Muitos são aqueles que esbanjam a vida, tal qual o filho pródigo que recebe sua riqueza e a esbanja sem critérios. Quando não se sabe o valor que algo possui, invariavelmente é certo que se perca com facilidade, que se esvaia pelo vão dos dedos como água, sem mesmo perceber. Do contrário, aquele que sabe do esforço que é necessário desprender para possuir algo, este cuida, este valoriza porque sabe quanto custou. Assim é a vida, ela nos é dada. “Não pedi para nascer”, diz o descontente com a vida, como que jogando a quem lhe concebeu a responsabilidade. Realmente não pedimos para nascer, a vida foi-nos oferecida pela união de um homem e uma mulher. Por isso talvez, essa falta de valorização; por isso esse esbanjar a vida, como se ela fosse um rio a fluir eterno e abundante. Entregamo-nos ao vício, à futilidade, à mesquinhez, a pequenez, ao desrespeito; é como se jogássemos os dias de nossa vida pela janela, carregados do que o homem pode produzir de pior.

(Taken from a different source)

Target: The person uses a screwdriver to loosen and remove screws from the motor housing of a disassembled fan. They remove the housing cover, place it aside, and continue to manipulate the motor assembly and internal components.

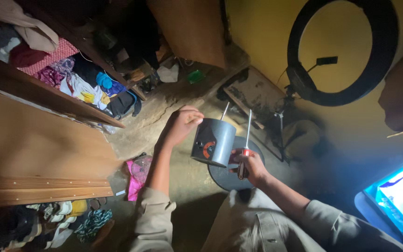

Quando um dia em que fatalmente a vida chega ao fim, nos percebemos angustiados, porque a vida passou e dela pouco se usufruiu, nos dando a impressão de que foi mais breve do que imaginávamos. Nesta posição, há aqueles que se agarram às migalhas que ainda restam como se pudessem e quisessem resgatar o tempo perdido; talvez olhar para trás pode parecer mais angustiante do que olhar para o futuro. Águas passadas... é tarde para fazer a roda da vida girar, mas não o é para se angustiar. E paradoxalmente, talvez, no momento em que nos impacta avassaladora, pode servir de motivação no sentido de usufruir melhor a vida, extrair dela o melhor. Recebemos gratuitamente a vida, nem por isso precisamos esbanjá-la.
Odair Comin
Psicólogo e Escritor
Autor do livro: Filoterapia - Conhece-te a ti mesmo

Um comentário:

Psiquismo Desmistificado disse...

Parabéns pelo texto.
Angústia tem sido uma das maiores queixas que presenciamos atualmente.
O ser humano parece estar perdido em uma crise existencial infindável.